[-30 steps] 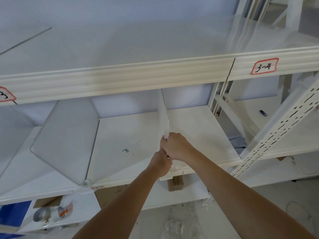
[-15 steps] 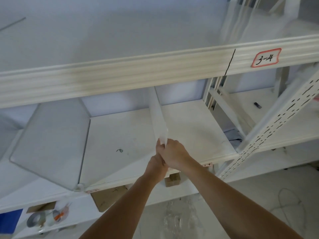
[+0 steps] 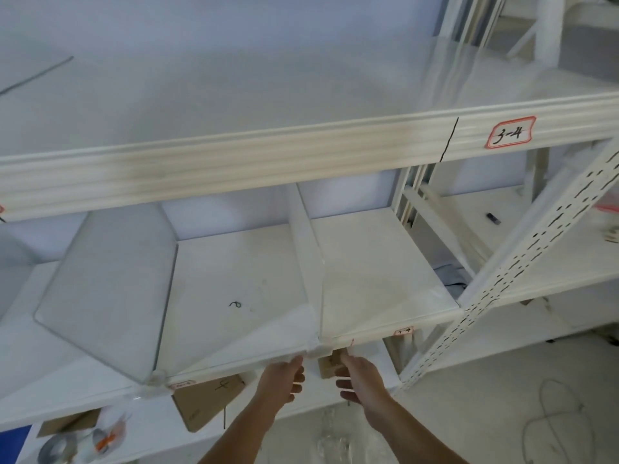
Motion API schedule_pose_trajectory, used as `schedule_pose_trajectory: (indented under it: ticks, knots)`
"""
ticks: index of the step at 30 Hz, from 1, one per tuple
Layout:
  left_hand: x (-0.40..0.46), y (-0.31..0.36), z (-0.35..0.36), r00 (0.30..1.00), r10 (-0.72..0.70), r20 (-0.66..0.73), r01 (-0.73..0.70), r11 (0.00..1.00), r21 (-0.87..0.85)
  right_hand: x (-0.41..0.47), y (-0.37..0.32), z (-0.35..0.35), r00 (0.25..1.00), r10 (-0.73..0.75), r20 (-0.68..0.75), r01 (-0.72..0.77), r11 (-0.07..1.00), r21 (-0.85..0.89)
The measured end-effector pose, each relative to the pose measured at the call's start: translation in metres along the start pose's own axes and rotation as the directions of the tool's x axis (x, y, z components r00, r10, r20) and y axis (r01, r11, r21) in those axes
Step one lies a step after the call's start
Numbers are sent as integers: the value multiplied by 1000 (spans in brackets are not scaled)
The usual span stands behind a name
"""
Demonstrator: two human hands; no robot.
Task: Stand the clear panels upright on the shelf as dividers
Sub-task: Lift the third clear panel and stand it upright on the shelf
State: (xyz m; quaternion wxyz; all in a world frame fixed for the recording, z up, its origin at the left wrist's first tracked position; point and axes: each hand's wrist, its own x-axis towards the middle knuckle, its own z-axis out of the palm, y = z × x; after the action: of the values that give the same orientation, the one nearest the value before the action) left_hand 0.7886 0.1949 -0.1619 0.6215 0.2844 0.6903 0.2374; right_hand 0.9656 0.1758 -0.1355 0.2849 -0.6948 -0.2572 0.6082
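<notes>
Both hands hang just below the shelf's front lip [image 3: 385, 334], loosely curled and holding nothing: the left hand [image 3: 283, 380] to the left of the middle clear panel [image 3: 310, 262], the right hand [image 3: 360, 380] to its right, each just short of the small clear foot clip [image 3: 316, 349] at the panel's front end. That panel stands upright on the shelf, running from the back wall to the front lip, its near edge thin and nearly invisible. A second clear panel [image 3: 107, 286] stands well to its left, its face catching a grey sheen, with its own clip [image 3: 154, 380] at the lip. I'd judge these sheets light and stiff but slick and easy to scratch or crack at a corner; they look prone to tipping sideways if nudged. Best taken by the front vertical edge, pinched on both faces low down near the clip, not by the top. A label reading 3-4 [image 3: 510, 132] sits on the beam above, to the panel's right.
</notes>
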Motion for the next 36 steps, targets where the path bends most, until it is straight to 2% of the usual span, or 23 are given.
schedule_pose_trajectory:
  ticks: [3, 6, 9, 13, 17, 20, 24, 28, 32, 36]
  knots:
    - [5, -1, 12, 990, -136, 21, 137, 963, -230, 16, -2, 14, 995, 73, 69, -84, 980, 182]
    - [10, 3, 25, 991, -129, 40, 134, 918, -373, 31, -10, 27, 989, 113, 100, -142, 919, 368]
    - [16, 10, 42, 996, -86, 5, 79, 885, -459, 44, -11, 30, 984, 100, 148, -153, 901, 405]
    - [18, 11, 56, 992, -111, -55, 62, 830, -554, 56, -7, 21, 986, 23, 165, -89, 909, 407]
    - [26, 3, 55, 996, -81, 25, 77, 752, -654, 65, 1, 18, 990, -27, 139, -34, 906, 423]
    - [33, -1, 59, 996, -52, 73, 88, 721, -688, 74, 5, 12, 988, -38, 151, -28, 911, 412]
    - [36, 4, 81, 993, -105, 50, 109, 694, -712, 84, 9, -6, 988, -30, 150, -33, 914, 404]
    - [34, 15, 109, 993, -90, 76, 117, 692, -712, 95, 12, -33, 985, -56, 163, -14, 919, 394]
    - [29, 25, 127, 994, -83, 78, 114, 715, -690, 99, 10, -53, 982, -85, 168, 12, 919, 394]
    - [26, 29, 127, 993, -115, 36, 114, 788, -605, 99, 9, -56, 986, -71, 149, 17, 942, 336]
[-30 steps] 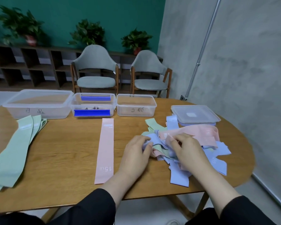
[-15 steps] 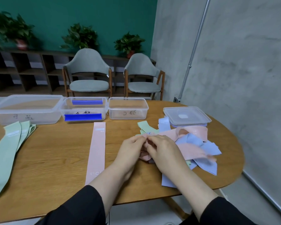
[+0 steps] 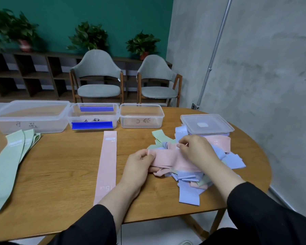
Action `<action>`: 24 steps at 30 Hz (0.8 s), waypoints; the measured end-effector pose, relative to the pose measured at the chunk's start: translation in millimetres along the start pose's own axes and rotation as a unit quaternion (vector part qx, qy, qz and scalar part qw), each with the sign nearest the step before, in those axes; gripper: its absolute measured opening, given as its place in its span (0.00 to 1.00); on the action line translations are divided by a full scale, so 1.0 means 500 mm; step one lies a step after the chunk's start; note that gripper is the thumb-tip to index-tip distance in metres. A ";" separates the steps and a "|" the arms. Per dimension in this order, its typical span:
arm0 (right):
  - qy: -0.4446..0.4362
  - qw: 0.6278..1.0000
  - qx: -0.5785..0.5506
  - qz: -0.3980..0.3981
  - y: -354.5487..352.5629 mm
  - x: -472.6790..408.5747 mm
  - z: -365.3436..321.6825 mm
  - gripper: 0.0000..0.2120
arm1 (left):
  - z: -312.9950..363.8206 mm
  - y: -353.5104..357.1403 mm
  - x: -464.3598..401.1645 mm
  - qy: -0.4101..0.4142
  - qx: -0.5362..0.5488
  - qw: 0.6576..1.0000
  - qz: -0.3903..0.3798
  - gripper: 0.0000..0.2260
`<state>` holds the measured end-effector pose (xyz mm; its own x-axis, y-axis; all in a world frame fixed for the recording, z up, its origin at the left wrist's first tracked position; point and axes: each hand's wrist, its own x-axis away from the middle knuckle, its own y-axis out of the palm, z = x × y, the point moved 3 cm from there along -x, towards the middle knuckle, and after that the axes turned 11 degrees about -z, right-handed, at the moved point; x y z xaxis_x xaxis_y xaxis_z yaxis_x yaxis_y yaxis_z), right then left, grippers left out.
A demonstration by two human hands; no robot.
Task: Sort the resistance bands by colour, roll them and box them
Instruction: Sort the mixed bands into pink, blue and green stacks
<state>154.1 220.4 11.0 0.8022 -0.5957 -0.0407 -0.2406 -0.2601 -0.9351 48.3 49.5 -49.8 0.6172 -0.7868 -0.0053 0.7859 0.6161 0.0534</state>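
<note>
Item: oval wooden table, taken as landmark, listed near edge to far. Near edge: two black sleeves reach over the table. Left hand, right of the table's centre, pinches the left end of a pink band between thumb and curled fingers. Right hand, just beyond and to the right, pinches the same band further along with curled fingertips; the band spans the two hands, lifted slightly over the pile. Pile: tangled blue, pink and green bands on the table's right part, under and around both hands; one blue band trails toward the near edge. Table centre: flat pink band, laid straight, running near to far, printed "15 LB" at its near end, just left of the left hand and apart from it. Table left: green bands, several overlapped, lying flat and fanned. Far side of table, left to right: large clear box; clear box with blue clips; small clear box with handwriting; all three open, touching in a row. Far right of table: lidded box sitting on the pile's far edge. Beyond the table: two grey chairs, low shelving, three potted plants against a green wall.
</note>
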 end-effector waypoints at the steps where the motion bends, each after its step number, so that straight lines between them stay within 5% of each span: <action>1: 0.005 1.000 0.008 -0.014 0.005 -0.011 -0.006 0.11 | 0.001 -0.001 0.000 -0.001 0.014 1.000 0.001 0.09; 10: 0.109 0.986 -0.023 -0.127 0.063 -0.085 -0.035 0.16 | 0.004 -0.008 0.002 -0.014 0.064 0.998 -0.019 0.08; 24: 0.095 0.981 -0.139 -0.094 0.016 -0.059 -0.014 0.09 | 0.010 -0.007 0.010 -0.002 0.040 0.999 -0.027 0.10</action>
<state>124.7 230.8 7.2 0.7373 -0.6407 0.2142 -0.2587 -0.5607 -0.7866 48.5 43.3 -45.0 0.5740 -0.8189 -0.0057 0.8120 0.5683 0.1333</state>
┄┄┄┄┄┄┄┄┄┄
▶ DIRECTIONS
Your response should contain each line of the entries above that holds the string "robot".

▶ SOLUTION FOR THIS EXERCISE
Demonstrator: two human hands; no robot.
A demonstration by two human hands; no robot.

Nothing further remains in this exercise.